Pour la deuxième année consécutive, la présence d’Israël à l’Eurovision alimente les débats, en raison du conflit israélo-palestinien qui s’est intensifié depuis les attaques du 7 octobre 2023. L’an dernier déjà, Eden Golan avait suscité la polémique avec une chanson jugée trop politique. Cette année, c’est Yuval Raphael, 24 ans, rescapée du massacre du festival Nova, qui porte les couleurs de son pays.
Blessée lors de l’attaque ayant coûté la vie à 370 personnes, la jeune chanteuse a décidé de transformer cette tragédie en message de paix. Avec New Day Will Rise, elle défend un morceau profondément personnel, qui évoque la douleur, mais surtout la résilience et la lumière au bout du tunnel.

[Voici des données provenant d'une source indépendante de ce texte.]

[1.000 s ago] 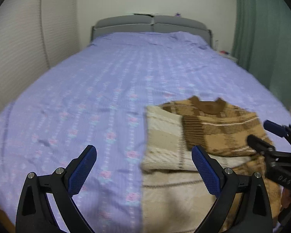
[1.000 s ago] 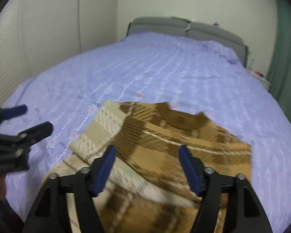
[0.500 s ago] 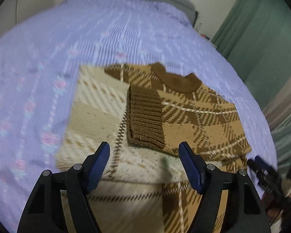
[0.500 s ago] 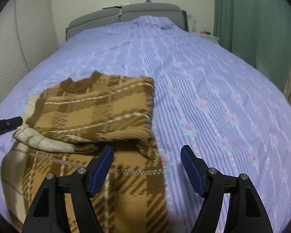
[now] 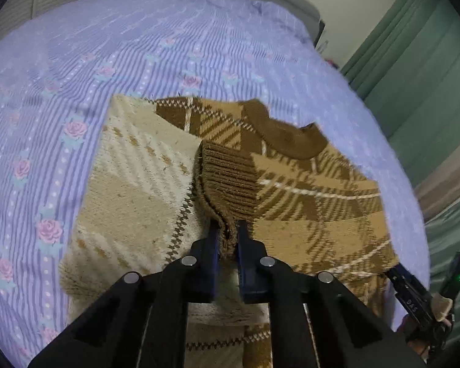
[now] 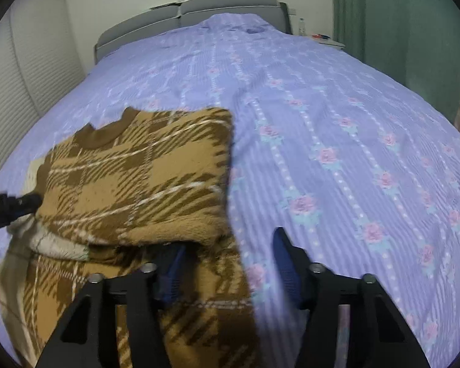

“New Day Will Rise” : une chanson comme un manifeste

Dans ce titre poignant, Yuval Raphael chante en anglais, en hébreu, mais aussi… en français. Ce choix n’est pas anodin. Dans une interview au Times of Israel, l’artiste explique avoir vécu à Genève pendant ses études, où elle a appris la langue de Molière. Le concours se déroulant cette année à Bâle, dans la partie francophone de la Suisse, elle a voulu rendre hommage à cette région et à cette langue qui lui est chère.
Les paroles françaises, d’une douceur poétique, traduisent un espoir universel :
“Et même si tu dis adieu / Tu ne partiras jamais / Tu es l’arc-en-ciel de mon ciel bleu / Mes couleurs dans le gris…”.
Une touche intime et touchante, qui résonne comme une lettre ouverte à ceux qu’elle a perdus, mais aussi à ceux qui l’écoutent.